While some critics found Lahr's fun-making selfconscious and sometimes off the mark, they could not deny the freshness and boisterous energy he brought to the stage.

… This man is funny. He can make old, tired stuff seem new and original. Believe me or believe me not, Mr. Lahr can obtain laughter by merely distorting his features.
Isn't that the oldest kind of clowning?
It is. Yet Mr. Lahr, I solemnly assure you, is able to cross his eyes and twist his mouth and
make people laugh
. You would not have thought that was possible? I myself would not have thought it was possible had it not happened …

His resourcefulness is astonishing. He seems never to be at a loss for a way of making fun. If he cannot think of a facial expression, he uses a ludicrous utterance or some floppy posture, or, funniest of all, falls silent. The man, I repeat, is funny. His sparring business in the dressing room scene was so ludicrous that the entire audience was dissolved into laughter. This man is funny … there is more genuinely comic stuff in this piece than in all the other musical plays I have seen in New York put together.

St. John Ervine, Morning Telegram

“Jes—us, why didn't I keep a diary or something of those days? I
wish I'd written down all the things that happened to me during
Hold Everything
. I was in Seventh Heaven.” He stops for a minute, forgetting Mercedes, remembering only the “hunger.” “Rave reviews, a hit Broadway show, plenty of work.
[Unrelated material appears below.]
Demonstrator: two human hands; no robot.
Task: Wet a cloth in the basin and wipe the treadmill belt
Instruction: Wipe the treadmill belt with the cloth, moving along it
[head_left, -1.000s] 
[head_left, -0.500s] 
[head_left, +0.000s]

Seventh Heaven.”

When he thinks back to
Hold Everything
, he envisions Victor Moore standing flat-footed and chubby like a partridge. Moore, with his quavering voice, was a fine comedian, with a soft, poignant delivery. Lahr had seen him in vaudeville in “Back to the Woods,” an act he did with his wife. He was an important comic star when Lahr first met him.

“Young fellow,” Moore said in their first encounter, “You've got the part in the piece. There's nothing I can do about it. Now, I'll help you all I can in these comedy scenes. But don't you do anything not to help me.” Their rapport was instantaneous, and Lahr would always respect his professionalism and kindness.

In the reducing scene, in which Gink sweats off eleven pounds, Lahr spent most of his twenty minutes on stage in a ludicrous box that looked like a combination steam bath and laundromat. From inside the cabinet, only Lahr's head remained visible to the audience. When Moore applied the heat intended to hone him into championship shape, Lahr's face seemed to skitter out of control. Finally, the machine got too hot, and he disappeared into the box. When it exploded, the audience saw him with his face blackened, lying stunned in center stage. That was the end of the second act.

He devised many schemes to get a reaction out of the quiet comedian. “I used to break wind on stage to get Victor annoyed. You can't print that—some people will think it's disgusting. I did it purposely. I used to drink a lot of milk. One night during the reducing scene, Moore smeared Limberger cheese all over the top of the cabinet. It was in summer and very hot. We didn't have air conditioning. It was pretty uncomfortable. That was a hell of a way to get even with me. I didn't say anything. So I said to myself, ‘What can I do to this guy?' I waited a few nights and then wrote him a letter:

Dear Mr. Moore,

There are twenty-five members of the Moose Club of Patterson out front, who are devoted fans. Would you kindly mention a few names. I'm sure the boys would get a great kick out of it.